■ Description of the task ■
From the entries that follow, copy each line containing the word "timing".

Data records:
--------------------------------------------------

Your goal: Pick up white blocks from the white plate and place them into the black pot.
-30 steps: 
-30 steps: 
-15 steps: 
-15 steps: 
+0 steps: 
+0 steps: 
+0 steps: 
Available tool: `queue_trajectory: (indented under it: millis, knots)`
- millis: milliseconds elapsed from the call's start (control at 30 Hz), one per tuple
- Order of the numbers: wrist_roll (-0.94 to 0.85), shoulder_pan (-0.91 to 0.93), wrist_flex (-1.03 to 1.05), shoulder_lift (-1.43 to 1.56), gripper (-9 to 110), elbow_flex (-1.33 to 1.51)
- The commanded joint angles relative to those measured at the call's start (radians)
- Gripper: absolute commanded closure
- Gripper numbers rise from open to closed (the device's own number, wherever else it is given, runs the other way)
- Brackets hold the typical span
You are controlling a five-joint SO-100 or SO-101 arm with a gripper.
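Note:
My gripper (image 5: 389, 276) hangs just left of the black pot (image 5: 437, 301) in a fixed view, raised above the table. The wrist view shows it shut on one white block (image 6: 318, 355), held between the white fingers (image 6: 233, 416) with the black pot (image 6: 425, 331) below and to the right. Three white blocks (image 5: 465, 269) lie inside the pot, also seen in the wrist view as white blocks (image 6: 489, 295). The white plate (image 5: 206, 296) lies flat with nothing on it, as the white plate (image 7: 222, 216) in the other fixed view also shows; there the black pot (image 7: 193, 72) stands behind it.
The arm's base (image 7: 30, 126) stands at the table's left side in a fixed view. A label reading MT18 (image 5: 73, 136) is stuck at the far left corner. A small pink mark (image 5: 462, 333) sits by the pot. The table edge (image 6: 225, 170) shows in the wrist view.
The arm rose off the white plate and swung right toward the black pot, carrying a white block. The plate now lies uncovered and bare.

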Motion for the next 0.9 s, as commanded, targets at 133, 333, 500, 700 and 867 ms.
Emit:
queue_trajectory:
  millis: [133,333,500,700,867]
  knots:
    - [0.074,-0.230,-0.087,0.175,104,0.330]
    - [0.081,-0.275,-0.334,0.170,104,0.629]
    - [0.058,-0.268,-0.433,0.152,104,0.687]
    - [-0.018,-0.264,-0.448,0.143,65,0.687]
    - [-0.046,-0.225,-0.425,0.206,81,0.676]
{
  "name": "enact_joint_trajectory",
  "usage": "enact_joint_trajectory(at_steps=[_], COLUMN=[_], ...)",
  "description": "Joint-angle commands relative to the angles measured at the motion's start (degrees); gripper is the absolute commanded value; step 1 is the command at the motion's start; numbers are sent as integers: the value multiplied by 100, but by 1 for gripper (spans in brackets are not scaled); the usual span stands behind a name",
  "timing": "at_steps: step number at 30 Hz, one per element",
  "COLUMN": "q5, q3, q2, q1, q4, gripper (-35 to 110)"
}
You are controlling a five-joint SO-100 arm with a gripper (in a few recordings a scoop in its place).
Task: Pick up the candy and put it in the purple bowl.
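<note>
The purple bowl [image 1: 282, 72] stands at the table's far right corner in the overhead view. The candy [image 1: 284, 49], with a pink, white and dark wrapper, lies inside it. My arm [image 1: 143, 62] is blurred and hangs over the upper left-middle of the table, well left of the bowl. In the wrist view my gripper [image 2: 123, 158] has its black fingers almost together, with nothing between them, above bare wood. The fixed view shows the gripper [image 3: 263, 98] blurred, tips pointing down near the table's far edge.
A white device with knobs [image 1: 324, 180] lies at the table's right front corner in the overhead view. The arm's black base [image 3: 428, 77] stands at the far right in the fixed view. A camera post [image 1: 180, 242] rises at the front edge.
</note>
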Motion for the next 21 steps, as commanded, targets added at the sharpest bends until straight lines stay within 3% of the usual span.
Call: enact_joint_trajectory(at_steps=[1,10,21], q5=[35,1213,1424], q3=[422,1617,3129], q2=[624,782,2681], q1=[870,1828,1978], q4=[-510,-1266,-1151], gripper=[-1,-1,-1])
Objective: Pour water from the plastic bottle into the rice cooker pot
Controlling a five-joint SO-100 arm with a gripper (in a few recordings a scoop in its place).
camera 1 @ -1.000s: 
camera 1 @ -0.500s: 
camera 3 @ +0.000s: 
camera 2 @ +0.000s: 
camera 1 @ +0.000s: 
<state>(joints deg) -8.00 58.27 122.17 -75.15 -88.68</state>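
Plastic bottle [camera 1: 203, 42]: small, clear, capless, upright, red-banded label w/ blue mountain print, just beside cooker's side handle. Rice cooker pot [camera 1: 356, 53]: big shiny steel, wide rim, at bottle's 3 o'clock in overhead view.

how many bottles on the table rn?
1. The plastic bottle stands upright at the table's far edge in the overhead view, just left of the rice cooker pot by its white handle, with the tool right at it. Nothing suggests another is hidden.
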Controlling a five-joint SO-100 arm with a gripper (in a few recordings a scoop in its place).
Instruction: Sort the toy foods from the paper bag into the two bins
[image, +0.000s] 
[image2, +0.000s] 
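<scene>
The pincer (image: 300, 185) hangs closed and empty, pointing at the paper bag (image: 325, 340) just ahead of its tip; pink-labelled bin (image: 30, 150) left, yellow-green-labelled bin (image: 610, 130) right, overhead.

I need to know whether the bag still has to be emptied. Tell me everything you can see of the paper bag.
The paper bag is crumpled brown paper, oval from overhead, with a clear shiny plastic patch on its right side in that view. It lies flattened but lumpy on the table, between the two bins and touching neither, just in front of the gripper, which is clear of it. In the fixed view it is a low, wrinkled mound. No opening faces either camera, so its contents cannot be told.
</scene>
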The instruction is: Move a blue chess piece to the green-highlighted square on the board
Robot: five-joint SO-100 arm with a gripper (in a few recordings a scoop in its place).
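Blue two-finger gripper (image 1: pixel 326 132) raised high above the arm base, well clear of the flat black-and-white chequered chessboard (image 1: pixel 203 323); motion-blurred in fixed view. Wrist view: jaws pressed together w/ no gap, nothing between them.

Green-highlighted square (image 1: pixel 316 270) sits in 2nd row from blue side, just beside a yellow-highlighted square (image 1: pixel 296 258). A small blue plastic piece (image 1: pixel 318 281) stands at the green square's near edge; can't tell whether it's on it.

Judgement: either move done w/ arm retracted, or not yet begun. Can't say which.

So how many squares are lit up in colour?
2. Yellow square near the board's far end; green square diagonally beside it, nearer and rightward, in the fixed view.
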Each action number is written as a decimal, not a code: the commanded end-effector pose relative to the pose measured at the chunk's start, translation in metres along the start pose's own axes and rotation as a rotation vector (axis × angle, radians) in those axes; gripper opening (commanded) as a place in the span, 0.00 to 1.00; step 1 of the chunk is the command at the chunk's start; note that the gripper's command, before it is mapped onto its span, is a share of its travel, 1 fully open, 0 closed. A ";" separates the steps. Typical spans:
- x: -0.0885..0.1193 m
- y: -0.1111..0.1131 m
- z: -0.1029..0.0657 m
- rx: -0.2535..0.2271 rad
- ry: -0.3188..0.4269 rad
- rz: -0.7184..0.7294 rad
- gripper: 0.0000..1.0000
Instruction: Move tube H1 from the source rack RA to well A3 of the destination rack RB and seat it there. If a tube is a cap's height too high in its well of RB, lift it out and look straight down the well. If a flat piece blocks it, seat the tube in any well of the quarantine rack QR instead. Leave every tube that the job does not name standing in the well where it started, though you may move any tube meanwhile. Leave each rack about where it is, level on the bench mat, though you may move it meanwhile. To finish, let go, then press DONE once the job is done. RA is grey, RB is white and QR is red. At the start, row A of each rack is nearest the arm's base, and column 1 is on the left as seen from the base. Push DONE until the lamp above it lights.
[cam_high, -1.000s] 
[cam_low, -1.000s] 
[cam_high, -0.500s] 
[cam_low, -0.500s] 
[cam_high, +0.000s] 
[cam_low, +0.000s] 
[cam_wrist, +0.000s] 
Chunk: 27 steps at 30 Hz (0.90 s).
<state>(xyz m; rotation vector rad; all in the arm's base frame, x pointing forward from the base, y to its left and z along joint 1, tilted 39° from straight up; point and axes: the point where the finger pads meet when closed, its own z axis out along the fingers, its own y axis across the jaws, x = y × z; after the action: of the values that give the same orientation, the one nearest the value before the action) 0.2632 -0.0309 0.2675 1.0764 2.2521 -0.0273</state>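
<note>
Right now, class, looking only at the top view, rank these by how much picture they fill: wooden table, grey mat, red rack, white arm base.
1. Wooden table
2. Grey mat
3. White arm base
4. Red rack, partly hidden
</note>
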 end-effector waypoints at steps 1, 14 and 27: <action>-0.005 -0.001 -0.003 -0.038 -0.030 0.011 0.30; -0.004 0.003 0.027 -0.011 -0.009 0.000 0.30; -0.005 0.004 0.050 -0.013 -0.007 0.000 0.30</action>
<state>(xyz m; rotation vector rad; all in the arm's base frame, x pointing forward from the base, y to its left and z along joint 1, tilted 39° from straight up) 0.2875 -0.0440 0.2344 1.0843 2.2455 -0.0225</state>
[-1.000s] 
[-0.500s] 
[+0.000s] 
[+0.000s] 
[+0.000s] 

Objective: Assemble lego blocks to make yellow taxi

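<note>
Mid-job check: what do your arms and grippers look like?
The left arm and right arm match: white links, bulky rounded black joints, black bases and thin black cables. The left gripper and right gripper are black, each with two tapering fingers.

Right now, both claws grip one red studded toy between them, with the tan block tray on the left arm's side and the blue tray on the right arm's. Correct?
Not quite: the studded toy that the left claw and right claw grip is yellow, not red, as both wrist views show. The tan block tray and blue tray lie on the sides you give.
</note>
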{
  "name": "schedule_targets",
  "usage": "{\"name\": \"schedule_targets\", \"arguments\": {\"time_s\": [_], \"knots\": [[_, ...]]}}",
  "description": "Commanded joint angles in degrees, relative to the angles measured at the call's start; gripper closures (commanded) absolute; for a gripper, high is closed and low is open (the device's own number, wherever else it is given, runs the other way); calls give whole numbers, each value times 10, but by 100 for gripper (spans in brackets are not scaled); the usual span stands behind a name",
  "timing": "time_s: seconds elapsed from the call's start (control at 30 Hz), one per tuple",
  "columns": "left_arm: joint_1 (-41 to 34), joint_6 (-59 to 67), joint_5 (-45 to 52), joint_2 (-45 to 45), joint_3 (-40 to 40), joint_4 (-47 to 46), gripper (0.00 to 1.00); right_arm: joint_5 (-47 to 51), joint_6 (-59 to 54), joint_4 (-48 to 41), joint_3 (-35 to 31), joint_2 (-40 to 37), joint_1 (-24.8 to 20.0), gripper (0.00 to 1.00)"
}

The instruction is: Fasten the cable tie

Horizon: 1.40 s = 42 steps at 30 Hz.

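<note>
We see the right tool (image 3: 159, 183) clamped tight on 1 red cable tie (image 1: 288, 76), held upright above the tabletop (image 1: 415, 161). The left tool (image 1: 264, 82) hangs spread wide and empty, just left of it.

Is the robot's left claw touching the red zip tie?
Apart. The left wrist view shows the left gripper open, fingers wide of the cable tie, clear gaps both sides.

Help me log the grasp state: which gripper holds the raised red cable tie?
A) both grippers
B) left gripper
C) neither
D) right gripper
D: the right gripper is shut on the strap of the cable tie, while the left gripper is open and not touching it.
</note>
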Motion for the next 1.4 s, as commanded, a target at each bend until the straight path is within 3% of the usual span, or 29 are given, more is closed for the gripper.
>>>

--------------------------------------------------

■ Task response ■
  "timing": "at_steps: step number at 30 Hz, one per element",
  "timing": "time_s: seconds elapsed from the call's start (control at 30 Hz), one per tuple",

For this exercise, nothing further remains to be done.